TRY IT. Each line from the start of the data below through the one containing "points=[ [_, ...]" must be reproduced exactly.

★ ★ ★ ★ ★ ★ ★

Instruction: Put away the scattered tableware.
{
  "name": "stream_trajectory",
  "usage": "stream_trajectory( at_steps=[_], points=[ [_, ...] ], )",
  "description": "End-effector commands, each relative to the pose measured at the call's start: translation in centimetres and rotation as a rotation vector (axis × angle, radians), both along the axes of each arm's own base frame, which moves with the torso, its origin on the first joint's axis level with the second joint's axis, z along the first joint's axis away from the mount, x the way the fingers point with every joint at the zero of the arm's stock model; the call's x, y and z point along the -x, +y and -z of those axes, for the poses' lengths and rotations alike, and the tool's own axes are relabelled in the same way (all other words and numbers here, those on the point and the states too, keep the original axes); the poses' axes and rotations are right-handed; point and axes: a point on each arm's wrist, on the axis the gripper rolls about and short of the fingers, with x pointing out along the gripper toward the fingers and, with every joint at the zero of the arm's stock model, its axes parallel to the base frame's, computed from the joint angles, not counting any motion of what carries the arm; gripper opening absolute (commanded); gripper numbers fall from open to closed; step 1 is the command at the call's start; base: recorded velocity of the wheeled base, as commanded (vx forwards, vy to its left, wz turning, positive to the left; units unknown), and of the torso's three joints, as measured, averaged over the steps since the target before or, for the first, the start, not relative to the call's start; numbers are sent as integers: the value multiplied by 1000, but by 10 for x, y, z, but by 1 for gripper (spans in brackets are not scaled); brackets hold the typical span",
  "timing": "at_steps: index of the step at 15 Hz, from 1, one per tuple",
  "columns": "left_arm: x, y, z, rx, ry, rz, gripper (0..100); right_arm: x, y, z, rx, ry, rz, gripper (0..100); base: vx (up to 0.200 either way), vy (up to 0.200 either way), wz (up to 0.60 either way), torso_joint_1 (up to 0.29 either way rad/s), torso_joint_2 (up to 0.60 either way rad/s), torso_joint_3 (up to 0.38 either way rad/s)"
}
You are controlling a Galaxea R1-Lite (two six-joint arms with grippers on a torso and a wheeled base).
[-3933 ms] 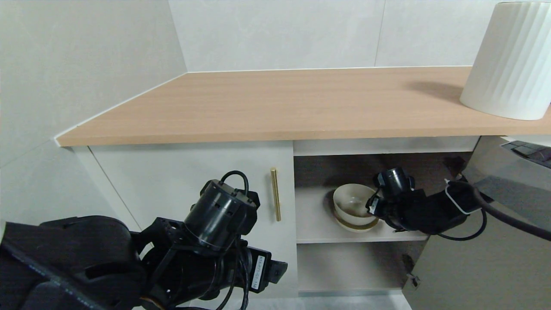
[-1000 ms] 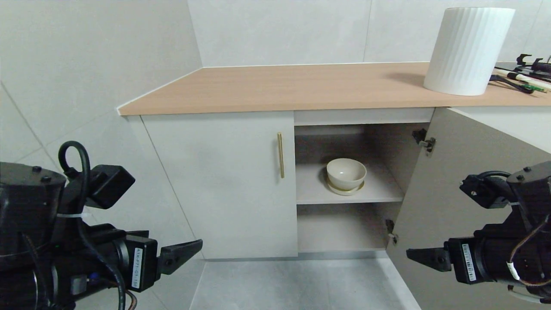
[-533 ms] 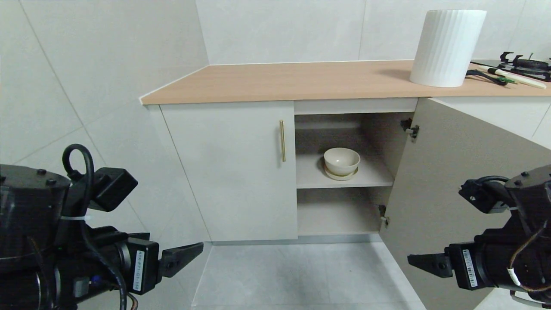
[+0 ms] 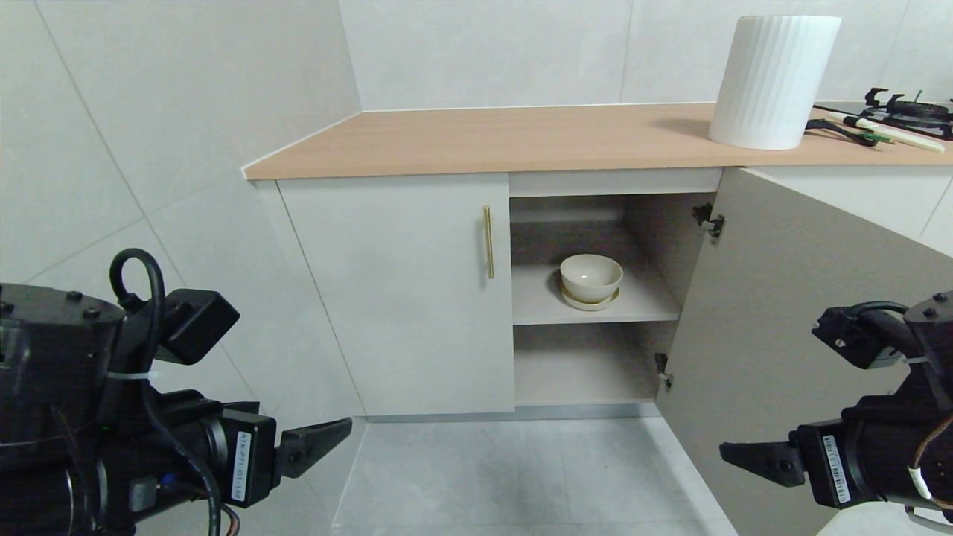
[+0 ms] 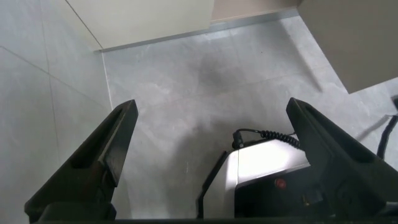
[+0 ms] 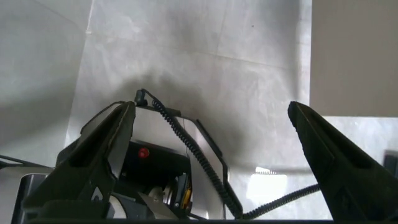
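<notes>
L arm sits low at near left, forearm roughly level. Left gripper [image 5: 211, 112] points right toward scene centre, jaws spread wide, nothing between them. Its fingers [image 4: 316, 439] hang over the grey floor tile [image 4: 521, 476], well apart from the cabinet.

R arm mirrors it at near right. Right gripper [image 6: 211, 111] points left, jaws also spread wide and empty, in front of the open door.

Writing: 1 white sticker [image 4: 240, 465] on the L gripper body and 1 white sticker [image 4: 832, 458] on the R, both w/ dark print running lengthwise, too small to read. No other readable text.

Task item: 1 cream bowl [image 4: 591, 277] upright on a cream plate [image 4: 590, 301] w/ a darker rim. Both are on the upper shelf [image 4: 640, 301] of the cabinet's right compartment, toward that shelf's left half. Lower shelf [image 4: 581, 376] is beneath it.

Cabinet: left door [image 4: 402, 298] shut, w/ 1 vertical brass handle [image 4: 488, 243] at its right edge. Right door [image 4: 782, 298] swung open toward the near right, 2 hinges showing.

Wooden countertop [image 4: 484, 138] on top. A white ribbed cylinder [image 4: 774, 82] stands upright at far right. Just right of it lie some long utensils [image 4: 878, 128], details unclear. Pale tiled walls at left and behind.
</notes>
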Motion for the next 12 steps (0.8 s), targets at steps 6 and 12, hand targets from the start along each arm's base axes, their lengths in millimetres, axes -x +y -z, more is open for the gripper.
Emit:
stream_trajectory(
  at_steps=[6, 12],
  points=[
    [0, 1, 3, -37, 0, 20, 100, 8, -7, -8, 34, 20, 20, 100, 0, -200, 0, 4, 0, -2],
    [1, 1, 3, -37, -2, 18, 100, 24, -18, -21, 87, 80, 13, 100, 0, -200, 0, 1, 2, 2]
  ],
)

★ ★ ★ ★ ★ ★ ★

EXERCISE RESULT.
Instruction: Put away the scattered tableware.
{
  "name": "stream_trajectory",
  "usage": "stream_trajectory( at_steps=[_], points=[ [_, ...] ], )",

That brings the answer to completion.